今の論点なのですけれども、投資商品の特性、性格に応じたディスクロージャーのあり方を使い分けるということは、私は基本的には大事だと思うのですね。というのは、ご指摘の事業のファンドのようにボーダーがあいまいなケースはもちろん考えなければいけない論点ですけれども、投資家から見て企業の評価と典型的なファンドの評価では、インタンジブルの持つ意味合いが全然違うわけですね。したがって、企業のパフォーマンスと、それからファンドのパフォーマンスというのは、やはり性質が違ってくると思うのです。それを混同しますと、場合によっては、一方ではファンドのディスクロージャーが非常に時代おくれになるという可能性もあって問題であると同時に、他方では逆に企業のディスクロージャーに対して非常に変なバイアスを与えるということがございます。

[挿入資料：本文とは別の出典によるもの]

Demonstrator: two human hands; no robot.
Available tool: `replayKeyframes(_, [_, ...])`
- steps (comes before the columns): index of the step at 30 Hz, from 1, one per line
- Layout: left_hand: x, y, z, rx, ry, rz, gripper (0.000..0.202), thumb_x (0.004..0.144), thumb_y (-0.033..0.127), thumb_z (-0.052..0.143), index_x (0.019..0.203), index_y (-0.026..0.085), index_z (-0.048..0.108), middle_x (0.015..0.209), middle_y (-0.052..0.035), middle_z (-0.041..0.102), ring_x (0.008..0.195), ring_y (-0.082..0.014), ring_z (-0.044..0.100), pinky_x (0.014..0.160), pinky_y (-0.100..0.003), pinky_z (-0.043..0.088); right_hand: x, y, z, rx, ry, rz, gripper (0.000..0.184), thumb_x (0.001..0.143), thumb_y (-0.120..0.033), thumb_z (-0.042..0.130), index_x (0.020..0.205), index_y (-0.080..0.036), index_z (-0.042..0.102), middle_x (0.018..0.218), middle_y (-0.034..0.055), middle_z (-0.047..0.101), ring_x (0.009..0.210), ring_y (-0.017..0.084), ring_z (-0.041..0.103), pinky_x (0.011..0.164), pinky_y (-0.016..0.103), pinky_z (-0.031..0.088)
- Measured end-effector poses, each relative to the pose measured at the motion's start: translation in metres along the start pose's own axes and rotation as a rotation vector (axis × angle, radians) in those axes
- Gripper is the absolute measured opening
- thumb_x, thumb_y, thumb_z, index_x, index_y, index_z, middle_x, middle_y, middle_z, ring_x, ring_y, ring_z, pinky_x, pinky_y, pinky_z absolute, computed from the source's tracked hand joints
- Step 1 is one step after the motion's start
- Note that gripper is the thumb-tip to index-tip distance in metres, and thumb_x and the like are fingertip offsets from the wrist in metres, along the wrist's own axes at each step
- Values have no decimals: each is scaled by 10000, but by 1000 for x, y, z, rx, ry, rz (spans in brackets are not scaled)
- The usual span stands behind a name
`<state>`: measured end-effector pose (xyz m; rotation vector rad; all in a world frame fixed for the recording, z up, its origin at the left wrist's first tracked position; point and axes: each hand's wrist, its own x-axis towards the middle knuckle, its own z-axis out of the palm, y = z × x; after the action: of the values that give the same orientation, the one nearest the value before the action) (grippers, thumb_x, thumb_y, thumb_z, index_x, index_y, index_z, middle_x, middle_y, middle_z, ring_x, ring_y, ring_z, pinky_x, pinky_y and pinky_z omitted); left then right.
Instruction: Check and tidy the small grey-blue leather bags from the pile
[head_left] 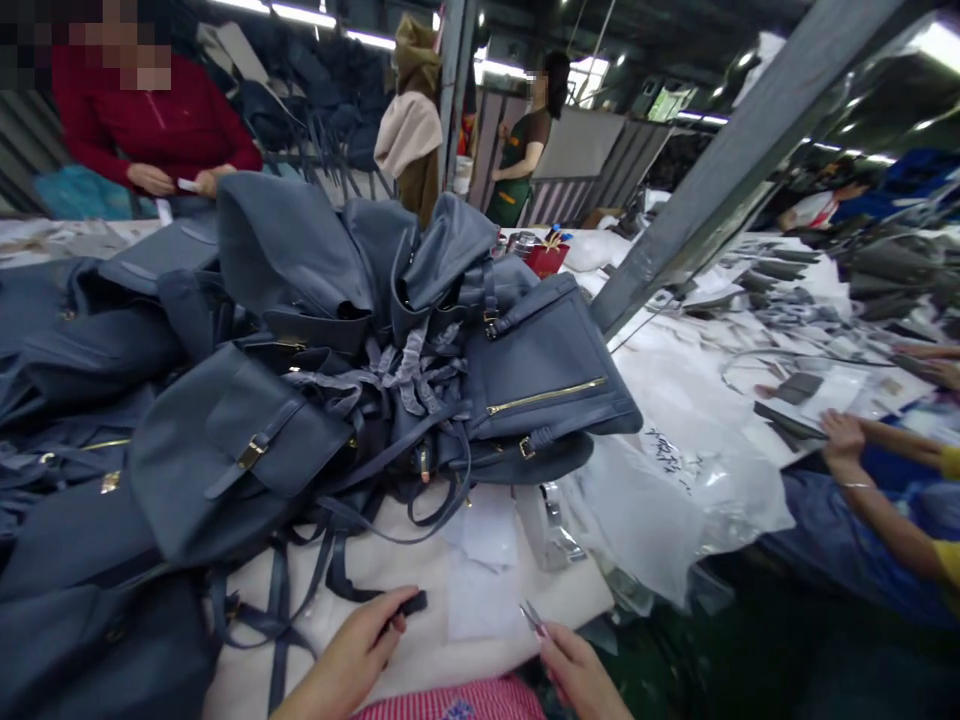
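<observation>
My left hand [360,645] is closed around the end of a dark blue strap [343,580], which runs up toward the bags. In my right hand [574,665] is a pair of thread snips [532,617], its blades pointing up and left. White paper sheets [484,590] lie between my two hands. Just beyond the left hand, a dark blue backpack [240,450] with a buckled flap rests on the pile. Another bag [551,350] with a gold zipper leans at the pile's right side.
Loose straps [281,600] trail over the pale table [405,660]. A metal tape dispenser [559,525] and clear plastic bags [667,470] are at the right. A slanted metal post [735,170] rises behind them. Co-workers stand across the table; another person's hands [844,440] are at far right.
</observation>
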<state>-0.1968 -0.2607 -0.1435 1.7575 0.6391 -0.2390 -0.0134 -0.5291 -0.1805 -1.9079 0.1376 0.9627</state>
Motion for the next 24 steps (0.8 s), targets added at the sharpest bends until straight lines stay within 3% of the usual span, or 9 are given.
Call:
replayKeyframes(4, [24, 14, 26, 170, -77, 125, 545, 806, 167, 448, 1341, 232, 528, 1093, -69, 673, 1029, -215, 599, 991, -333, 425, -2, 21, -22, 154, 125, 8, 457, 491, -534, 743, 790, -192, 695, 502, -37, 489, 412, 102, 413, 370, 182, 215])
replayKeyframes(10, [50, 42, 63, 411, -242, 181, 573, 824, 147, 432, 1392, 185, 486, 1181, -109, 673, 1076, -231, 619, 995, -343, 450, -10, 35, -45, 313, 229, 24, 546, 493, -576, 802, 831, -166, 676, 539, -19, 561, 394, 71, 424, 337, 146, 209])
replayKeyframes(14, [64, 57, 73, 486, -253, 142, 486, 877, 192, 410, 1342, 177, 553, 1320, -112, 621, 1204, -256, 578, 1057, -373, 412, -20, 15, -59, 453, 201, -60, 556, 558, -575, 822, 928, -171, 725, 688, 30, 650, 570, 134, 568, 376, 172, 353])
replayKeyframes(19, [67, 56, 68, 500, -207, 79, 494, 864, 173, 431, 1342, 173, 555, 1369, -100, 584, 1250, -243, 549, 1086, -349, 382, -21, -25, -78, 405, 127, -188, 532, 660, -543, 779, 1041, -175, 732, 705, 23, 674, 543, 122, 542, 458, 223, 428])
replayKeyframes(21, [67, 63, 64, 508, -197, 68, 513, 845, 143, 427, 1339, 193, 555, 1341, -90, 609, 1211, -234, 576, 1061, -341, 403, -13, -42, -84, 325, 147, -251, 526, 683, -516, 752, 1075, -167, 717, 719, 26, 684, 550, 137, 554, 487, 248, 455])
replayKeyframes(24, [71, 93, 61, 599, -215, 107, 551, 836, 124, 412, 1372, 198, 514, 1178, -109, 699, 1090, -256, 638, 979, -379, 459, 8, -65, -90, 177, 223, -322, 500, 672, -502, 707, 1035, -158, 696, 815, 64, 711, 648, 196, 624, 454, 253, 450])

ですから、そこはきちんと概念としては整理して頂きたいと私は思っております。

それ以外の例えば先ほど来議論がありました説明義務とかそういう手続面では、私はこれは証券取引法のケースであれ、商品ファンド法のケースであれ、できる限り統一的なルールが設けられることが望ましいと思っております。

○神田部会長

どうもありがとうございました。

ほかにいかがでしょうか。大体ご意見は頂けたと考えてよろしいでしょうか。ちょうど時間になりつつありますので、どうもありがとうございます。

本日も大変貴重なご意見を多数頂きましてありがとうございました。このディスクロージャー制度の方につきましても、本日頂きましたご意見を踏まえてさらに先に進むということをさせて頂きたいと思います。

それでは、ほぼ終了の時間になりましたので、本日の審議はこれまでとさせて頂きます。この後、記者会見を行いまして、当部会の模様につき私からご報告をさせて頂きます。

最後に、事務局からのご連絡等をお願いします。

○三井市場課長

次回、11月24日、木曜日の午前10時から2時間程度を予定しております。よろしくお願いいたします。

○神田部会長

どうもありがとうございました。

それでは、これで散会いたします。